— Não. Esperando o Brasil.
Tem gente que morreu esperando o Brasil progredir. Eu vivi isso quando aconteceu a bossa nova, houve a inauguração de Brasília; Jorge Amado, Guimarães Rosa estavam presentes, e os antropólogos da minha geração iam derrotar os poderosos e salvar os índios e os pobres. Hoje, eu me cansei de esperar.
O Brasil cansa, diz um amigo.
Mas esperar é a esperança que não pode morrer.
Mas como contemplar o “Brasil” como uma coisa se nós somos parte dessa coisa? Se nós contribuímos para o seu atraso ou progresso?
Quando falamos da sociedade, que são organismos vivos em que nascemos e por suposto queremos bem como pátria, nós nos dividimos. Um lado nosso fala como se fosse de fora; um outro se angustia e confunde porque faz o Brasil. Como cuspir no prato que, bem ou mal, se come? Não é fácil discutir uma relação visceral com a terra na qual viemos ao mundo e entramos no palco da vida e, ao mesmo tempo, ficar esperando que uma “casta” fabricada e eleita por nós a “conserte”, remende ou embrulhe?
Quem é mais velho não esperava testemunhar essa trágica onda de roubalheiras, de descasos, de traições, de mistificações, de irresponsabilidades e, hoje, de primitivismo. Temos uma aguda consciência de que o tempo é curto para ver crescimento, otimismo e vigor. Leio que o ajuste da Previdência levará 12 anos. Será que um cara de 80 vai viver mais 12 anos?
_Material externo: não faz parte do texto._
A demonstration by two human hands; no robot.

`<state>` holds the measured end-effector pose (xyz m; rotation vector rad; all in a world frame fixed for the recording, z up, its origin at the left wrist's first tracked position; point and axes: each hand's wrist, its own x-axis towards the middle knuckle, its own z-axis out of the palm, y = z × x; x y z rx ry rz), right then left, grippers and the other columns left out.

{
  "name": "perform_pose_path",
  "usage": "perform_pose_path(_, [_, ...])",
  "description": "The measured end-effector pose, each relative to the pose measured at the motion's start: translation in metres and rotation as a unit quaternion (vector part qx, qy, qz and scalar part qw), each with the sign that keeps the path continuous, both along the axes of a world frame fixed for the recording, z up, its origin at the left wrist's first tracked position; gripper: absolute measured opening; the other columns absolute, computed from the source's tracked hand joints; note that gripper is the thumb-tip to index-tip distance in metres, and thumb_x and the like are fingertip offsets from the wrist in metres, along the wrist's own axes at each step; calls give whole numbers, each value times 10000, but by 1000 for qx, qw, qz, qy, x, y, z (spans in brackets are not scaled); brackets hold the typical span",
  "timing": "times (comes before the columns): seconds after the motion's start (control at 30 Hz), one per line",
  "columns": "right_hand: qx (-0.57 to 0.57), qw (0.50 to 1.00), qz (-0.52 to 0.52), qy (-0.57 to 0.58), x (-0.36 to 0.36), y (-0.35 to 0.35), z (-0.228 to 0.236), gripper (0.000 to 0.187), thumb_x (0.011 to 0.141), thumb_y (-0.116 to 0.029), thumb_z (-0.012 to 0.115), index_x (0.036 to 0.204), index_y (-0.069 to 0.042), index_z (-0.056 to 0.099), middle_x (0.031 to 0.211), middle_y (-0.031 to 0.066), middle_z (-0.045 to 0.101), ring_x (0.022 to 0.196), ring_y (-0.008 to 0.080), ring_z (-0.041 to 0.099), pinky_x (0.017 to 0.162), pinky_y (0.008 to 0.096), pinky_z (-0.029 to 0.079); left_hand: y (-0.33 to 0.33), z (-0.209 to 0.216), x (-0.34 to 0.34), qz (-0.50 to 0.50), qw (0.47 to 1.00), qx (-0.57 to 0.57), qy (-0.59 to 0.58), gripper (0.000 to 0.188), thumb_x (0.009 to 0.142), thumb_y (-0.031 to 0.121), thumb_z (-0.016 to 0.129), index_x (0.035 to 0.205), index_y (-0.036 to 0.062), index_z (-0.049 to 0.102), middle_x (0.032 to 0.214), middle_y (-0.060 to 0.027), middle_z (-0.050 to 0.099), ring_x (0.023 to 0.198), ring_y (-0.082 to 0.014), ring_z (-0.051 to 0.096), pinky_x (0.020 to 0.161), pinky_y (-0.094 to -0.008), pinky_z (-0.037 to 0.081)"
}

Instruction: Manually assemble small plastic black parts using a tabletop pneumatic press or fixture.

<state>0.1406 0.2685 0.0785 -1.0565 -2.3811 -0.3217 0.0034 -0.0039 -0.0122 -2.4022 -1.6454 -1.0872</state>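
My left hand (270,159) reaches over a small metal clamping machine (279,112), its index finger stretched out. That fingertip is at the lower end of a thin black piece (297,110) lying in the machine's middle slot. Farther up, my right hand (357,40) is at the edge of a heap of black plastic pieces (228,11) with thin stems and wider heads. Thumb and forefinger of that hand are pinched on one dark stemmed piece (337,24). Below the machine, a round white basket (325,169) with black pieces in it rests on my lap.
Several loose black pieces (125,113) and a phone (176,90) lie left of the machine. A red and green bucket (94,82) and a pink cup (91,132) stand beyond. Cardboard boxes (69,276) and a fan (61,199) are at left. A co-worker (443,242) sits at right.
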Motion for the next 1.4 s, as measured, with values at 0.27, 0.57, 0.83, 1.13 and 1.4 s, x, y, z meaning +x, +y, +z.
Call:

Discernir o significado de uma espera é importante. Escravos não esperavam, inferiores esperam muito, inimigos são mal (ou jamais) atendidos, e os estruturalmente fracos e marginais — os “fodidos” ou cidadãos em geral — simplesmente não existem. A casta de senhores engravatados que nos governa, com seus impecáveis criados e carruagens pretas, sabe que o povo deve esperar pelas proclamações e leis feitas nos palácios e palanques pelos mandões ou “supremos”. Só faltamos chamar o próprio Deus para decidir questões que o bom senso resolveria com um sentido hábil de tempo — como a questão fiscal e seus dramáticos penduricalhos que podem levar à insolvência do Brasil como nação.
Parentes e amigos são atendidos na hora. Não entram em fila, como Alberto Junqueira e eu estudamos no livro “Fila e democracia” (Rocco, 2017). Ali demonstramos que a espera, mesmo temporária, demarca inferioridade sociopolítica. O “esperar sentado” revela a distância entre os segmentos que constituem a alma do Brasil.
Nos primeiros anos do Cristianismo, viveu em Roma Lúcio Aneu Sêneca, filósofo e pensador. Foi tutor e conselheiro de Nero, que depois ordenou, tal como ocorreu com Sócrates, o seu suicídio.
Ocupando muitas posições no topo do sistema político-cultural, tinha plena consciência de que todos somos um indivíduo, mas muitas pessoas. Temos muitas máscaras e ocupamos vários papéis cujas matrizes podem ser contraditórias, pois demandam lealdades diversas e decisões diferenciadas.
Num texto célebre, Sêneca ensina uma lição:
“Duas pessoas, diz ele, se combinam num comandante: uma ele compartilha com todos os outros passageiros porque também ele é um passageiro; a outra é peculiar a ele porque ele é o piloto. Uma tempestade o atinge como passageiro, mas não o atinge enquanto piloto”.
Entre ser presidente, médico, prefeito, professor, contador, gerente, vendedor, juiz, motorista, militar e pai, onde ficamos quando sabemos que os interesses e os fins desses papéis são, em certas circunstâncias, antagônicos? Se o aluno merece um zero, mas é meu filho, ele deve ganhar um sete? Qual é o papel que deve englobar o conflito potencial de papéis da casa e da rua nos regimes democráticos?
É uma densa ironia eleger um candidato autoproclamado republicano para vê-lo governando aristocraticamente, sendo persistentemente embaraçado por seus príncipes. Tal como os velhos caciques e raposas que ele se comprometeu solenemente a não imitar.